> Exercise objective
Every line between the top of the data below and the line with "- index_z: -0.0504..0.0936", both ends included, must be retyped exactly.

+ + +

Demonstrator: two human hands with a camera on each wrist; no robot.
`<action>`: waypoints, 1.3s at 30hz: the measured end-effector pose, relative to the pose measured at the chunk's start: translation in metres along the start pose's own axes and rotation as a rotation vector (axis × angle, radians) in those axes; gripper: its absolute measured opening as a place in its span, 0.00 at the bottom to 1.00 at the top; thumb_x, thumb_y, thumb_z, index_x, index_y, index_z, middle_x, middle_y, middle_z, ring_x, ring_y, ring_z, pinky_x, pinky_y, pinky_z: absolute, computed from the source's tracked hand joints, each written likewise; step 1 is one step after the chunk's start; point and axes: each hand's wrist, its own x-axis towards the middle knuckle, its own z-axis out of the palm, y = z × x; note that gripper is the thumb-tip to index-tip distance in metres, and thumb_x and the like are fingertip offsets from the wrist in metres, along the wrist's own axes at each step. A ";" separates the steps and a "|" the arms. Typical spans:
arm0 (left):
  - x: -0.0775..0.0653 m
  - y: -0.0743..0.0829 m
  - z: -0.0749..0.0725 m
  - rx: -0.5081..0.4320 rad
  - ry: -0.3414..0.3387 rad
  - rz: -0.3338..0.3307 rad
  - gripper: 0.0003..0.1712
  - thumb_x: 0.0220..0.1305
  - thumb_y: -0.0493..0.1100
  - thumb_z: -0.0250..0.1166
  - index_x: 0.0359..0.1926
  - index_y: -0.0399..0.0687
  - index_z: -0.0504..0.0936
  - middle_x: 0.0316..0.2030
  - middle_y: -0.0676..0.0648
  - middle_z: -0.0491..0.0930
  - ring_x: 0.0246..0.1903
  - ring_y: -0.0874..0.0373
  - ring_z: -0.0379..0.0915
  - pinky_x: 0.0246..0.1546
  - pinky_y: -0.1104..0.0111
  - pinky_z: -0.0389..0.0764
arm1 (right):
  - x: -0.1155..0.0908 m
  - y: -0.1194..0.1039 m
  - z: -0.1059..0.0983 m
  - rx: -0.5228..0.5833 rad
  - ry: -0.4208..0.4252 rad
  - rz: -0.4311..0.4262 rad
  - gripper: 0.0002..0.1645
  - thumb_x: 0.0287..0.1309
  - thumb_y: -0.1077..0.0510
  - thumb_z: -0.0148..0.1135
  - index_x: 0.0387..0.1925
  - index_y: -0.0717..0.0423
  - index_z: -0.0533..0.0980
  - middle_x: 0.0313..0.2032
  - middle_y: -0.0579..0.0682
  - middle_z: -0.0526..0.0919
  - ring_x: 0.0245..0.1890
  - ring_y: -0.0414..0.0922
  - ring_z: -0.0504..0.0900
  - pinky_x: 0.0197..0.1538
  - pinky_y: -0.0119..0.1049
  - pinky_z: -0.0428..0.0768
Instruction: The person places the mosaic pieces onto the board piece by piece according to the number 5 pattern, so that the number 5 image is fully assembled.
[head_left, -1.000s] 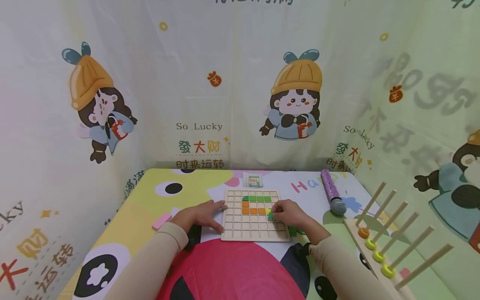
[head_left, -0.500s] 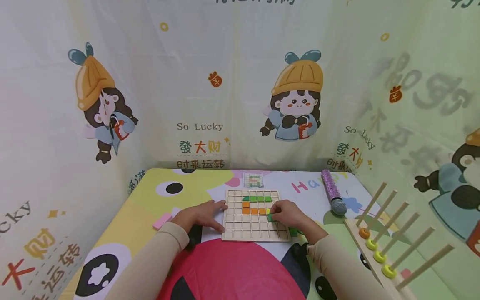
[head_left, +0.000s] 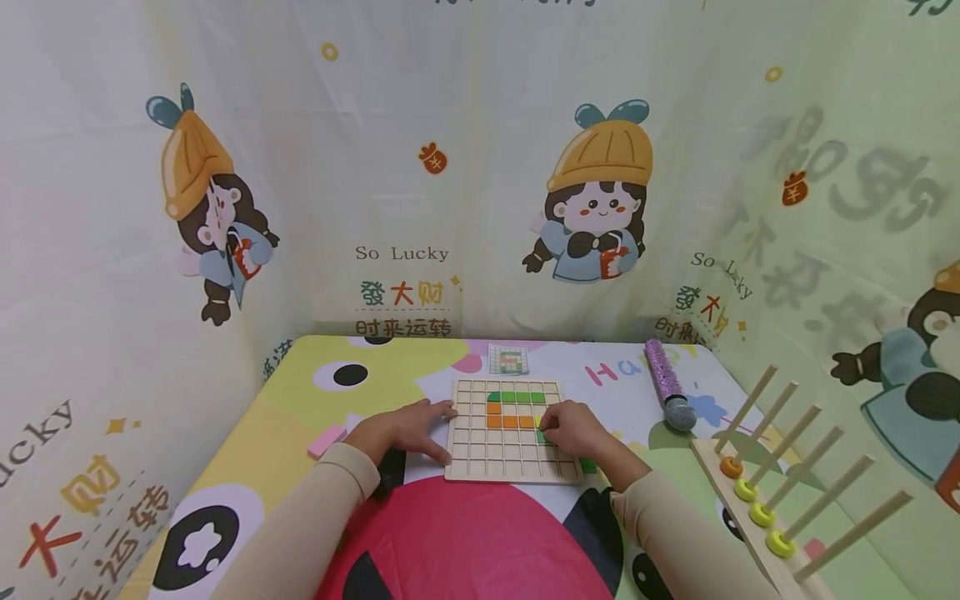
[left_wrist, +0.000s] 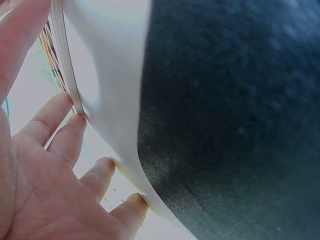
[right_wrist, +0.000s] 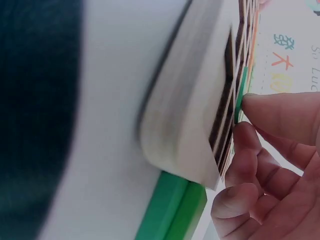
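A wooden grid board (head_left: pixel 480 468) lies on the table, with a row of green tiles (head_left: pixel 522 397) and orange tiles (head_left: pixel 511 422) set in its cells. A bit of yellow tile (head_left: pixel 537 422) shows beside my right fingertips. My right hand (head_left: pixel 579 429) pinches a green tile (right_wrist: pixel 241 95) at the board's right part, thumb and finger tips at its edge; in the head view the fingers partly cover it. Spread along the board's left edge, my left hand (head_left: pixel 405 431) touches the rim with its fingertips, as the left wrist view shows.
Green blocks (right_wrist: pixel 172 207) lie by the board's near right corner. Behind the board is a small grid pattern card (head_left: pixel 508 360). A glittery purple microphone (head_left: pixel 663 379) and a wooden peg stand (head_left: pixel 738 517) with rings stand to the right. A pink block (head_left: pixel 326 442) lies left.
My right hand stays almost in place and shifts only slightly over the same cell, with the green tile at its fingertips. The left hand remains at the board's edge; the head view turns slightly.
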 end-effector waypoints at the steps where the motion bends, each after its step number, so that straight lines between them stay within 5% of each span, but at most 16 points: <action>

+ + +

> Output of the task
Demonstrator: two human hands with a camera on each wrist; no robot.
`<action>`: waypoints, 1.3s at 30hz: the measured end-effector pose, relative to the pose measured at the chunk's start: translation in metres along the start pose's own axes and rotation as a rotation vector (axis × angle, radians) in those axes; gripper: its absolute measured opening as a place in its span, 0.00 at the bottom to 1.00 at the top; thumb_x, thumb_y, thumb_z, index_x, index_y, index_z, middle_x, middle_y, middle_z, ring_x, ring_y, ring_z, pinky_x, pinky_y, pinky_z: absolute, computed from the source's tracked hand joints, each written likewise; step 1 is one step after the chunk's start; point and axes: each hand's wrist, its own x-axis towards the middle knuckle, its own z-axis out of the palm, y = z × x; note that gripper is the thumb-tip to index-tip distance in metres, and thumb_x and the like are fingertip offsets from the wrist in metres, along the wrist's own axes at each step. A ";" separates the steps and a "|" the arms. Typical spans:
arm0 (left):
  - x: -0.0775..0.0653 m
  - y: -0.0743..0.0829 m
  - z: -0.0749..0.0725 m
  - rx: -0.5081..0.4320 rad
  - ry: -0.3414..0.3387 rad
  - rz: -0.3338..0.3307 rad
  - gripper: 0.0003..0.1712
  - thumb_x: 0.0220..0.1305
  - thumb_y: -0.0493..0.1100
  - thumb_z: -0.0250..0.1166
  - index_x: 0.0359..0.1926
  - index_y: -0.0399..0.0687
  - index_z: -0.0504..0.0936

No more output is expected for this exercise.